Exercise prompt:
Return all the data verbatim but without images.

Given data:
[Start of section]
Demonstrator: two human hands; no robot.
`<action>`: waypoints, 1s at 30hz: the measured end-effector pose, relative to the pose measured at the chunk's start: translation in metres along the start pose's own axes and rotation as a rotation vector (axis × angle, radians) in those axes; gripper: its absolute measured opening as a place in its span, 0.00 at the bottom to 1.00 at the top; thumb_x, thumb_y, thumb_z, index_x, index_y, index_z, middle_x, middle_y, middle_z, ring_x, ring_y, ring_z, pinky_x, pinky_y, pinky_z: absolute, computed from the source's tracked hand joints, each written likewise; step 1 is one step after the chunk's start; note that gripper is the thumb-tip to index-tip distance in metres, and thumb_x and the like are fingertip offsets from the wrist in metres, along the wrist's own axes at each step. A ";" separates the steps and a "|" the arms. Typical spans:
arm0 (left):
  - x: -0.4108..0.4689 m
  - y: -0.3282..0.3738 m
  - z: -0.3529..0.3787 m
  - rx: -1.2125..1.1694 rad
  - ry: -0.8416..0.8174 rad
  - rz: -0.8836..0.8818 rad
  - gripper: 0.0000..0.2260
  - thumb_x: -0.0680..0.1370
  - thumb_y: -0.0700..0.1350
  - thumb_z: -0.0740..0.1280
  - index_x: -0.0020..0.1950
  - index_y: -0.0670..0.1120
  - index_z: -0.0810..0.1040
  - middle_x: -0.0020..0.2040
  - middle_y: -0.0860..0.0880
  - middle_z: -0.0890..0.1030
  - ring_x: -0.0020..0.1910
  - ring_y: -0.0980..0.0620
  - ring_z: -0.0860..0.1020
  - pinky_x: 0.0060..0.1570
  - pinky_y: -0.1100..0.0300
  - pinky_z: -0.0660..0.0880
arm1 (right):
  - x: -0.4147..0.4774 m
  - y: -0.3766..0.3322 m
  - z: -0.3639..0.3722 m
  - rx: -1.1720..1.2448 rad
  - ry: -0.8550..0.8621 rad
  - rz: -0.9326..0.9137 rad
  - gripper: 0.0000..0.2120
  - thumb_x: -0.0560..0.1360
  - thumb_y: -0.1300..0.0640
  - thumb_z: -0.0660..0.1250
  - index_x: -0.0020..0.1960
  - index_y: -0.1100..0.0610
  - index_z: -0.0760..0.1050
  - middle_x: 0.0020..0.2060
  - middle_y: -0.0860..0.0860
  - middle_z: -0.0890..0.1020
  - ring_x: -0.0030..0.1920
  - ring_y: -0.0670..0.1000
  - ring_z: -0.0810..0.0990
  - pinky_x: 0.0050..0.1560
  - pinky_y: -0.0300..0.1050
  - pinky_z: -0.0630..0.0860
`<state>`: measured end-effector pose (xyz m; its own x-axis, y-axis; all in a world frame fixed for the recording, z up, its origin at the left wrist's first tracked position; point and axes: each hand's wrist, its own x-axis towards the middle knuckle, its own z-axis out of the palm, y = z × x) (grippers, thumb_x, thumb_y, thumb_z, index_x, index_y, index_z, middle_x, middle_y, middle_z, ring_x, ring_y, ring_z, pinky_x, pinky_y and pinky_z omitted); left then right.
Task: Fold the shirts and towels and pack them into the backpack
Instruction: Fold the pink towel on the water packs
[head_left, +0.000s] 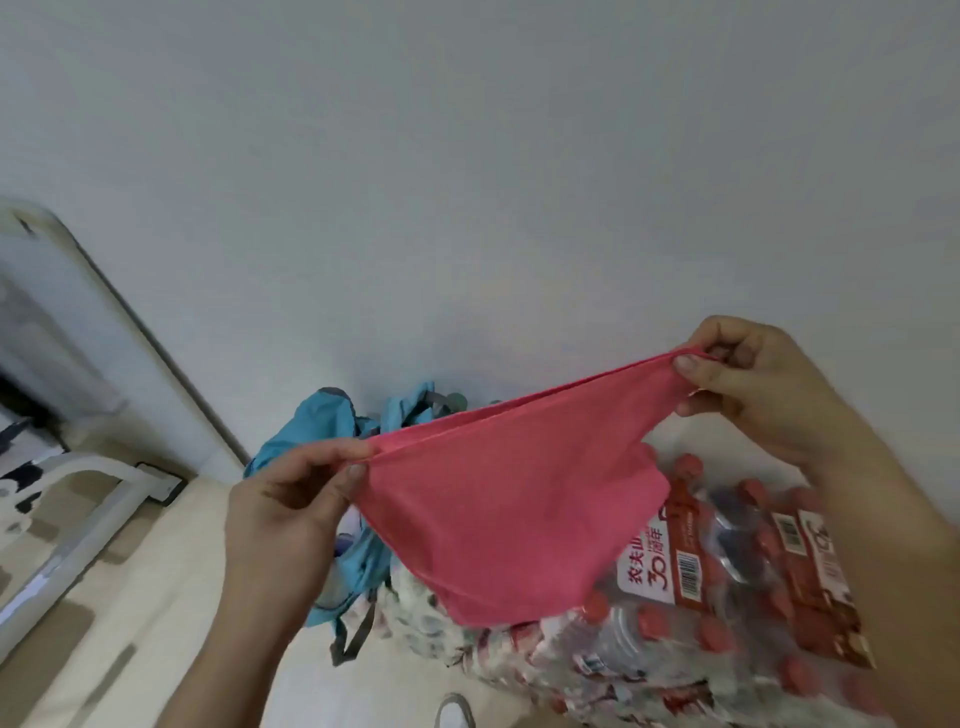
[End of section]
Exercise response:
Demonstrator: two human hands; no robot.
`<action>`: waypoints, 1s at 30hz: the measured end-effector pose, relative to the pose measured at the chunk's start: translation in metres along the start pose's own axes and rotation as a rotation vector (axis × angle, radians) in those axes; gripper: its absolute measured opening as a place in its span, 0.00 at the bottom to 1.00 at the top; thumb_x, thumb_y, thumb_z, index_x, index_y, index_z, middle_x, middle_y, middle_z, ring_x, ring_y, ring_z, pinky_x, pinky_y, pinky_z: absolute, computed from the source's tracked hand joints, each written likewise; step 1 is one step after the chunk's start; note that gripper is the thumb-tip to index-tip distance in metres, and thumb_x and the like are fingertip offsets from the wrist in metres, along the wrist's own axes at each step. A ";" separates the steps and a "|" the arms. Typical spans:
arm0 (left):
  - x: -0.4108..0.4689 m
  - y: -0.3282..0.3738 m
  - z: -0.3529..0.3787 m
  - rx: -1.2125..1.1694 rad
  - ry: -0.8416..0.8174 rad
  - rz: -0.8836..0.8818 rad
  - gripper: 0.0000..0.2260
  - thumb_x: -0.0680..0.1370
  - thumb_y: -0.0700..0.1350
  - thumb_z: -0.0740..0.1280
  - index_x: -0.0020..0.1950
  - index_y: -0.0670..0.1120
  - index_z: -0.0810..0.1040
  - middle_x: -0.0020..0.2040
  - middle_y: -0.0860..0.0880
  - middle_z: -0.0890..0.1030
  - ring_x: -0.0020..0.1910
  - ring_y: -0.0980..0.0620
  - ring_z: -0.0860..0.1020
  - pinky_x: 0.0060..0.1570
  - pinky_y: -0.1100..0.0300
  - pinky_z: -0.0660..0.0880
arm1 (right):
  - x: -0.4147..0.4774 m
  - y: -0.3766..0.3322 m
  - z: -0.3639..0.3722 m
  - rx: -1.1720..1.2448 rad
  - ry: -0.8550..0.8621 rad
  - rz: -0.9326..0.9137 rad
  - gripper: 0.0000..0.2120
  - thumb_x: -0.0560..0.1360
  - thumb_y: -0.1300..0.0640
  - thumb_z: -0.0660..0.1250
  - index_x: -0.0020..0.1960
  - index_y: -0.1100..0.0610
  - index_z: -0.0760..0.1050
  - middle_x: 0.0020..0.2060
  - middle_y: -0.0860..0.0860
  - middle_z: -0.0890..0.1020
  - ring_x: -0.0030..0.1920
  - ring_y: -0.0670..0.1000
  - ring_z: -0.0810..0.0990
  - pinky_x: 0.0050..0.1560
  - pinky_y: -0.0300..0.1050
  - pinky_z: -0.0630..0.0860
`<state>`: measured end-effector pose (xyz m; its own x-axis, y-axis; all in a world frame fixed for the recording, z up, its origin at the left wrist's first tracked position; point and axes: each hand's wrist, its own x-axis towards the middle knuckle, its own z-axis out of the palm, y = z × x) (grippers, thumb_x, thumb_y, thumb_z, index_x, index_y, index_z, middle_x, middle_y, middle_z, ring_x, ring_y, ring_z, pinky_x, pinky_y and pinky_z omitted); left then right.
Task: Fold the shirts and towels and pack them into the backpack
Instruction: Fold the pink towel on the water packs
[head_left, +0.000s] 

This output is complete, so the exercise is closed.